Vie de Joseph Roulin

Vie de Joseph Roulin
«Je voudrais faire des portraits qui un siècle plus tard aux gens d´alors apparussent comme des apparitions» écrivait Van Gogh. Ces portraits, on peut douter qu´ils apparaissent aujourd´hui : comble de la valeur marchande, ils sont aussi peu visibles que les effigies des billets de banque. C´est que Van Gogh, qui accessoirement était peintre aussi, est une affaire en or. Dans cette affaire, il est bien au-delà de son oeuvre maintenant, nulle part.
J´ai voulu le voir en deçà de l´oeuvre ; par les yeux de quelqu´un qui ignore ce qu´est une oeuvre, si ce phénomène était encore possible à la fin du XIXe siècle ; quelqu´un qui vivait dans un temps et dans un milieu où la mode n´était pas encore que tout le monde comprît la bonne peinture : ce facteur Roulin qui fut l´ami d´un Hollandais pauvre, peintre accessoirement, en Arles en 1888. Et bien sûr je n´y suis pas parvenu.
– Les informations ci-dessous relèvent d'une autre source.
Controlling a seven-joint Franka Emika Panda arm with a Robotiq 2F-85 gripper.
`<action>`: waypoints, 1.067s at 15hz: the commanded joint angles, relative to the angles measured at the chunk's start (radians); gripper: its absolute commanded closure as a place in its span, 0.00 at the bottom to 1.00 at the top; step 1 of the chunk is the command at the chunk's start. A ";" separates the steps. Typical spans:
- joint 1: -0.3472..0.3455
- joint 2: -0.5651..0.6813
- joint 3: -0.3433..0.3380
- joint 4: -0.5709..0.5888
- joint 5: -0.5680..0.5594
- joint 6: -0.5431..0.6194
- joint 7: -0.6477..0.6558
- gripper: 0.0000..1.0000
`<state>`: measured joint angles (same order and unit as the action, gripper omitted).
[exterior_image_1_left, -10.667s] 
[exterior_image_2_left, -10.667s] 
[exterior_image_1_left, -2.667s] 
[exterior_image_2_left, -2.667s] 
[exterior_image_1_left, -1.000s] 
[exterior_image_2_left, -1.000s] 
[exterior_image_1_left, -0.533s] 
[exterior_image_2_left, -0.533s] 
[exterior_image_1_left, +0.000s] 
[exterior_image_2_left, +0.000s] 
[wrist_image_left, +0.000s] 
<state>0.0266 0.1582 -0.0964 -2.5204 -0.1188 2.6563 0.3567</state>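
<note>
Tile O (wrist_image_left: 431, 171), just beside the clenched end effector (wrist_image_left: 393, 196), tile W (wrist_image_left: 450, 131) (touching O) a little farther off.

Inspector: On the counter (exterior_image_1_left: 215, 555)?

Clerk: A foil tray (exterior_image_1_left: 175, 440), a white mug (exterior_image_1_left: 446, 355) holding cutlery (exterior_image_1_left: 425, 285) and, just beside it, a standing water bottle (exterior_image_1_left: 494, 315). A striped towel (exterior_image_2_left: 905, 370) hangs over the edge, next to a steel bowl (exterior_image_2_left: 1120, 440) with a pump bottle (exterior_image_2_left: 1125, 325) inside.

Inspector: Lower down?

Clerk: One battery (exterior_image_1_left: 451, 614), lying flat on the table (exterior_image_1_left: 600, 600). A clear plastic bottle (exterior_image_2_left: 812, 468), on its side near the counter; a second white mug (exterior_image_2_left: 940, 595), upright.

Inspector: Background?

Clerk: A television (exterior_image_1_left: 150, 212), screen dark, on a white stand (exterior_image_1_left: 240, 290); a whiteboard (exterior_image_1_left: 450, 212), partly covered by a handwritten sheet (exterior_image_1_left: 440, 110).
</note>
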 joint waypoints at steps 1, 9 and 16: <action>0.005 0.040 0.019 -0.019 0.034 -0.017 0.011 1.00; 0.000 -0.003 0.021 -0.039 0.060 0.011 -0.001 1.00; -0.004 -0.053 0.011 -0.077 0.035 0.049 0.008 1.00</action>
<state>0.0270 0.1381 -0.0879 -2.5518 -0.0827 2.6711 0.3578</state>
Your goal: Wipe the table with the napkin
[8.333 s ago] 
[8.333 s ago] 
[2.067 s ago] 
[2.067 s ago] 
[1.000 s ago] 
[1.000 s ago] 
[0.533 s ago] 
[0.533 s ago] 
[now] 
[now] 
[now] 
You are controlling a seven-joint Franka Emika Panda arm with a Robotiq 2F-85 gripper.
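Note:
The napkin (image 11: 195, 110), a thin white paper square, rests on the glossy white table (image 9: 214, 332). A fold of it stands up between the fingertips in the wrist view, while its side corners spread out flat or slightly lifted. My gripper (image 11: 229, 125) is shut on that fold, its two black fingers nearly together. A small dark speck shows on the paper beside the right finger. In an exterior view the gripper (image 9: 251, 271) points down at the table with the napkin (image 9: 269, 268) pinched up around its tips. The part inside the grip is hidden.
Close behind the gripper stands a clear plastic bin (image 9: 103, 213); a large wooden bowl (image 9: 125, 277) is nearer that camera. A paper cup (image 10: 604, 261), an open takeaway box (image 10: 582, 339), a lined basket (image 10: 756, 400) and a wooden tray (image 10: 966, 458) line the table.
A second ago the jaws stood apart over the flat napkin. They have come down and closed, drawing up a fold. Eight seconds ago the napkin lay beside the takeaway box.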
Le mythe est beaucoup plus fort, il absorbe toute tentative de s´en distraire, l´attire dans son orbite et s´en nourrit, ajoutant quelques sous au capital de cette affaire en or, sempiternellement. Cet échec est peut-être réconfortant : il me permet de penser que le facteur Roulin se tient nécessairement devant qui l´évoque à la façon d´une apparition, comme le voulait celui qui le fit exister.